Pusat perhatian saya bukan tahu dan dapur yang membuat mudah berkeringat ini, tapi sosok dadong. Dengan pelan saya bertanya pada Nyoman Wati, salah satu pekerja apakah dadong bisa diajak ngobrol? “Ya, silakan. Dadong masih mengontrol semuanya di sini,” katanya. Diiyakan Ketut Taweng, anak laki-laki dadong yang juga diperlakukan sebagai pekerja.
Betul saja, ia masih mengecek berapa yang dibeli para pelanggan yang langsung datang ke dapurnya membeli sekotak atau lebih tahu-tahu yang teksturnya lebih padat dibanding tahu-tahu di pasar ini. Satu kotak yang sudah padat dijual Rp20 ribu. Memberikan susuk (kembalian) dan menyimpan uang penjualan. Sambil memotong tahu, ia beberapa kali terlihat mengecek kondisi dapur dan pekerjanya hanya dengan menoleh sebentar.
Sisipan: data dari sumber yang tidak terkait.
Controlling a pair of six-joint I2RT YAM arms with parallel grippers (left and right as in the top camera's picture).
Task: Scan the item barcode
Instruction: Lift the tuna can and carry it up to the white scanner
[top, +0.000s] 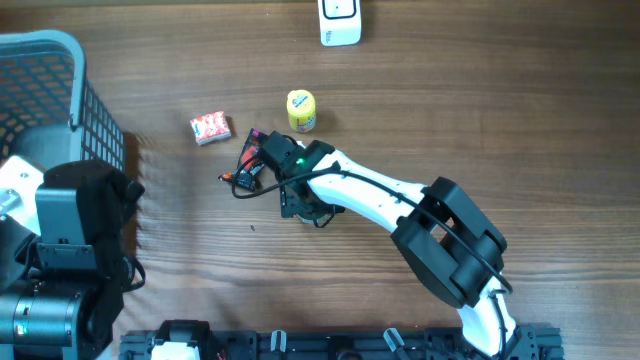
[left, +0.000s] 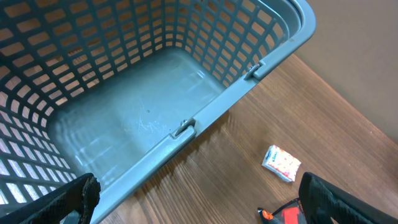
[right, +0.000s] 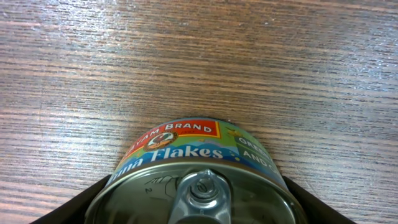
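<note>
Tuna can (right: 186, 149), label reading "Flakes", stands upright on the wooden bench (top: 480, 110) near its middle, pull-tab lid facing up. The right gripper (right: 198, 199) is closed around it, one dark finger touching each side of the can. In the overhead view this claw covers the can. Just beside it, toward the left edge, lies a red and black object (top: 248, 170) with a cable. Further toward the far edge sit a yellow container (top: 301, 110) and a small red and white packet (top: 211, 128). A white device (top: 340, 22) rests at the far edge. The left gripper (left: 198, 186) hangs wide and holds nothing, above the rim of a grey-blue basket (left: 273, 56) at the far left corner.
</note>
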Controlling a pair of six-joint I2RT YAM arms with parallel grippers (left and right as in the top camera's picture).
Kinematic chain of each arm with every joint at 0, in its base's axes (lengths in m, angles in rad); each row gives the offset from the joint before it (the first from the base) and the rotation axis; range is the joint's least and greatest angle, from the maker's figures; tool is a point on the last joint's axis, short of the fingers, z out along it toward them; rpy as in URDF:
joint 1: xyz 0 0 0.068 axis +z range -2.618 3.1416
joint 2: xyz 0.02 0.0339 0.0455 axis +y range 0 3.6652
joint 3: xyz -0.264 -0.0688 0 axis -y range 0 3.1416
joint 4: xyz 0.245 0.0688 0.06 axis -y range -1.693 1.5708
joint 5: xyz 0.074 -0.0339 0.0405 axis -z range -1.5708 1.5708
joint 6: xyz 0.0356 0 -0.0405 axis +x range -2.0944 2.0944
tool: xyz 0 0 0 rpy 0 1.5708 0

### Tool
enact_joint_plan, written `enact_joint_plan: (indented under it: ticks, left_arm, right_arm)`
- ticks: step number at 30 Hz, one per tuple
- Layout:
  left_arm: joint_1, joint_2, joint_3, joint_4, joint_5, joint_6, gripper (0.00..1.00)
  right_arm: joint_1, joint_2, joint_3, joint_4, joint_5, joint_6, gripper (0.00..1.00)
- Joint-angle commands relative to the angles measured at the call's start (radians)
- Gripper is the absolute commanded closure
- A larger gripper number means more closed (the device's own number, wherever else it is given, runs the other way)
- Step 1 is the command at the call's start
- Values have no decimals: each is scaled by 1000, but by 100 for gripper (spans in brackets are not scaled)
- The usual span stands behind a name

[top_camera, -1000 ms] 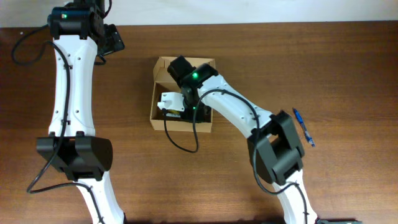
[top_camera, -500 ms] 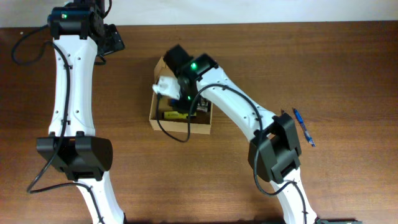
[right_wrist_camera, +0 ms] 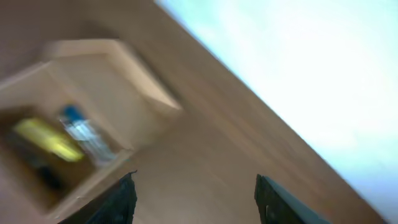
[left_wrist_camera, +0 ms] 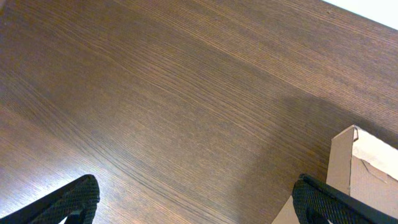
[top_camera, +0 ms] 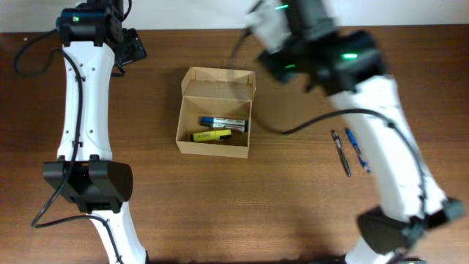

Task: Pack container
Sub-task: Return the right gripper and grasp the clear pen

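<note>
The container (top_camera: 192, 144) is a tan cardboard box in the middle of the table, its flap lid (top_camera: 218, 82) standing open at the back. A blue-and-white marker (top_camera: 223, 122) and a yellow marker (top_camera: 212, 136) lie inside. My right arm (top_camera: 330, 55) is raised high behind and to the right of the box, blurred. In the right wrist view the right gripper (right_wrist_camera: 199, 199) is open and empty over bare wood, with the container (right_wrist_camera: 93, 81) to its left. My left gripper (left_wrist_camera: 199, 202) is open and empty near the box's back left corner (left_wrist_camera: 354, 165).
A black pen (top_camera: 341, 152) and a blue pen (top_camera: 357, 150) lie side by side on the table, well to the right of the box. The table's back edge (right_wrist_camera: 267, 106) runs just behind the right gripper.
My right gripper was shut down inside the box; it has opened, lifted out and swung up to the back right. The left arm has not moved.
</note>
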Motion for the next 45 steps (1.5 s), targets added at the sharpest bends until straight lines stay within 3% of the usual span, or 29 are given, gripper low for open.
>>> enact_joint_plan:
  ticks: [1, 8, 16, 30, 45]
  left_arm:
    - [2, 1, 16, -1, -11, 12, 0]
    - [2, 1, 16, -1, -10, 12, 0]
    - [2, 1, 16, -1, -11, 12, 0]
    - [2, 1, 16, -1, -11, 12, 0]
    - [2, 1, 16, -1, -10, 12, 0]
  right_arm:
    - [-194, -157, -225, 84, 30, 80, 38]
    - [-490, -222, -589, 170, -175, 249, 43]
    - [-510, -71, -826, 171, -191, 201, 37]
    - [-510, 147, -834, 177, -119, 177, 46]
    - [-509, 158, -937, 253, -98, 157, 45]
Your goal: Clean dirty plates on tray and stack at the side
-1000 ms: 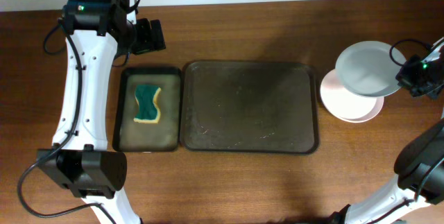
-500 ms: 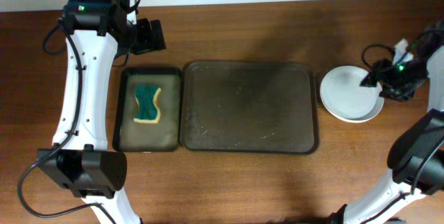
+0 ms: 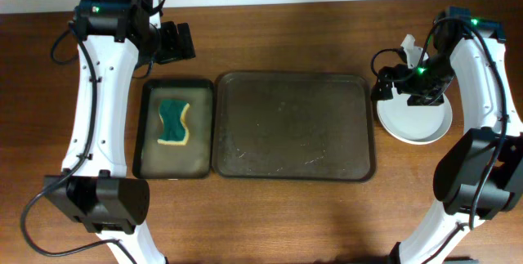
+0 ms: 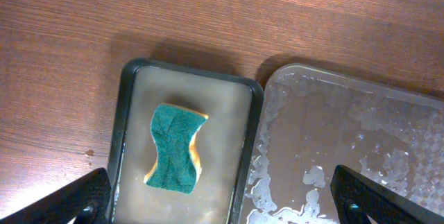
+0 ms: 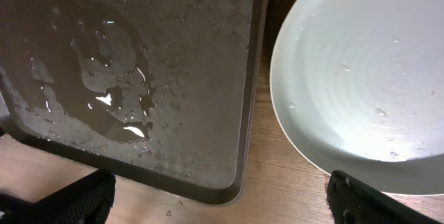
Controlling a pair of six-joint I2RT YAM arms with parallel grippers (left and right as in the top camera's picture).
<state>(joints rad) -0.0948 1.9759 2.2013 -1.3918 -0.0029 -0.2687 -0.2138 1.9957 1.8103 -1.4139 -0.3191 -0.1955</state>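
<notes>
Nearest the arm bases, a band of bare wooden table (image 3: 270, 215) is running along the front rims of both trays. Beyond it, the large dark brown tray (image 3: 294, 125) is lying flat in the middle, its surface shining with a water film and droplets. Its left rim is almost touching the smaller dark tray (image 3: 188, 159), where a green sponge (image 3: 172, 122) is resting near the middle, apart from all four walls. To the right, a pale round plate (image 3: 418, 123) is sitting on the wood just beside the large tray's right rim, with a narrow strip of table showing between them. Droplets are beading on it, and whether more plates are lying under it cannot be told. The right gripper (image 5: 225, 200) is hovering above that gap, jaws spread wide and holding nothing. Farther back, the left gripper (image 4: 229, 200) is hanging just past the small tray's far rim, fingers also wide apart and empty. Behind both, a run of open wood is stretching to the wall.
</notes>
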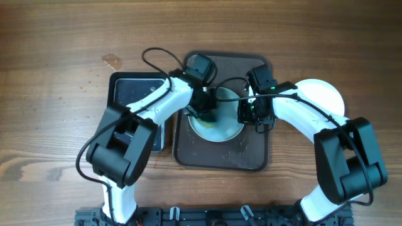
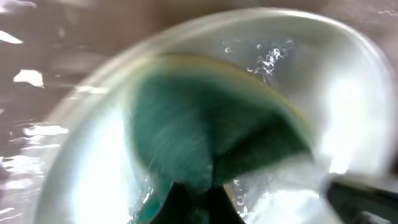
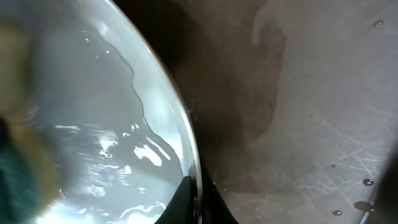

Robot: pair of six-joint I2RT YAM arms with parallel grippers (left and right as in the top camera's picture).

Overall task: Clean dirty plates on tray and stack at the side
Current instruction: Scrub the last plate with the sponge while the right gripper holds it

Ia ratu dapur. Dadong tak banyak bicara, bahasa tubuh dan kedisplinannya turut bekerja sampai usia senja menjelaskan kepemimpinannya.
“Saya dulu belajar di Tohpati waktu remaja saat bekerja dengan orang,” ia berbisik dalam bahasa Bali. Bisa saja ngobrol lebih panjang, tapi saya tidak tega. Ia sedang sangat serius bekerja, termasuk walau sedang dikunjungi rombongan food tour. Nanti lah datang lagi sambil bawa sambel cocolan tahu ke dapur dadong.
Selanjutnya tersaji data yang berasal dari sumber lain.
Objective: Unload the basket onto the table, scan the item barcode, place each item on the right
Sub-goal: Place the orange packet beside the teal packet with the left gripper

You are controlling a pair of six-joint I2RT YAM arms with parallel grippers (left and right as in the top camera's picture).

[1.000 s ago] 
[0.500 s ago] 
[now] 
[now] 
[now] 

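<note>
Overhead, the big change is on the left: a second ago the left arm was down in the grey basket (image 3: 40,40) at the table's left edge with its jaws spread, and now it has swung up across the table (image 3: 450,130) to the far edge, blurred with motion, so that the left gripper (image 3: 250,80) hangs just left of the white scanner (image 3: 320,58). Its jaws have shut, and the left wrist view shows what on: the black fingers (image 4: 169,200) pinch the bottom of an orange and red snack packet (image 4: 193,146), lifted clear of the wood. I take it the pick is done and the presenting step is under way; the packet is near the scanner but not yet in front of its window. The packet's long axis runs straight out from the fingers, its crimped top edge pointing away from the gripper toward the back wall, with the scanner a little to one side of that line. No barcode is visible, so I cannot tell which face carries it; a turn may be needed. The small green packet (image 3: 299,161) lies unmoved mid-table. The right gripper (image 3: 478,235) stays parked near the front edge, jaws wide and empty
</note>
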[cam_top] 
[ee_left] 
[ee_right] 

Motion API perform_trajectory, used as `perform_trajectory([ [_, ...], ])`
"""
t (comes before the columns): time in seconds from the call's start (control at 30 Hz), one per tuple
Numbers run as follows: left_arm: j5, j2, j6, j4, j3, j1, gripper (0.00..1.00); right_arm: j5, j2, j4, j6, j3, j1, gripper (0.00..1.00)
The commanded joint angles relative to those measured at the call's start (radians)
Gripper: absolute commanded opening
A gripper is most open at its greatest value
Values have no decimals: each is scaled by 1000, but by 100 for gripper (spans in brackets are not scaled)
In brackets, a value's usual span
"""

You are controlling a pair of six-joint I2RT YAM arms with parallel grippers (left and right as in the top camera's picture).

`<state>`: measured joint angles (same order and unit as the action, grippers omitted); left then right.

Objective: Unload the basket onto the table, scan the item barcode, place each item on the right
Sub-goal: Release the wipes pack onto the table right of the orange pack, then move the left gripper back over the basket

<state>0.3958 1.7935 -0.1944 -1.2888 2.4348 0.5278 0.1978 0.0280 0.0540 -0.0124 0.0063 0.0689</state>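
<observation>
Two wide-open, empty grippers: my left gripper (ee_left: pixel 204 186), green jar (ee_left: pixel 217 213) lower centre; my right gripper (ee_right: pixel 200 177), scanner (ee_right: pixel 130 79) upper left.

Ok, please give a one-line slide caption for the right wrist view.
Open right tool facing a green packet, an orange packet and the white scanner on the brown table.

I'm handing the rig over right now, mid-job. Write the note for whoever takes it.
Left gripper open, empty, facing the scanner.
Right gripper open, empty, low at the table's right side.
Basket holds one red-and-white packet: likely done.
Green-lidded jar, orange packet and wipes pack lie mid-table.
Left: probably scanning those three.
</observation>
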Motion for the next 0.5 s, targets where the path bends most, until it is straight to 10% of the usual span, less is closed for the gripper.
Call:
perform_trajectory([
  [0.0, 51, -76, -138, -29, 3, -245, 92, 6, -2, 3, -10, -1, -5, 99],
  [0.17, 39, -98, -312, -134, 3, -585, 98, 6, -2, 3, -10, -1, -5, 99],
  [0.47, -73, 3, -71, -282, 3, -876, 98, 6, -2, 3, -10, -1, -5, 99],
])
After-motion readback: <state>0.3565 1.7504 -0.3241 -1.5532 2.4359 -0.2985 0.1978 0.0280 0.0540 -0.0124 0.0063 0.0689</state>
Sampai rumah, Tahu Pedadapan (nama banjar lokasi rumah) Pejeng ini langsung dimasak. Lebih cepat matang dibanding tahu yang biasa saya beli. Bisa jadi karena lebih padat, kandungan airnya lebih sedikit. Kedelainya lebih banyak, dan akhirnya setengah kotak tahu dimasak dalam dua hari, disimpan di kulkas tak basi. Cocol sambel kecap dengan potongan cabe.
Dari rumah dadong, rombongan ke arah selatan kurang dari satu kilometer saja ke pasar Pejeng. Jelang petang, kios-kios sudah buka, pedagang pakaian bekas pun ramai. Makan bubur beras khas di sini. Ada dua dagang bubuh, buka sore sampai malam.
Kami ke warung pertama milik Nyoman Wardani. Para pembeli terlihat kompak menabur mamie (snack) ke atas bubur yang terlihat sama dengan bubur khas Bali biasanya ini. Bungkus mamie berserakan di kaki-kaki pembeli. Hampir semua rombongan memesan, tak sedikit yang memilih pedas dengan tambahan sambel matah. Kalau makan sebagai sarapan barangkali terasa lebih nikmat.
Sesendok bubur beras putih kental ditata di piring lalu ditabur base manis, sebutan untuk campuran santan kelapa, bumbu base genep, dan tepung beras. Lalu ditabur saur (serundeng) kering dari parutan kelapa digongseng, saur basah, sayur urab, dan kuah ayam. Sederhana. Satu porsi Rp8000. Jika ingin pedas, ditambah sambel.
Ternyata bubur yang biasanya dijual pagi, diserbu juga oleh warga Pejeng pada malam hari.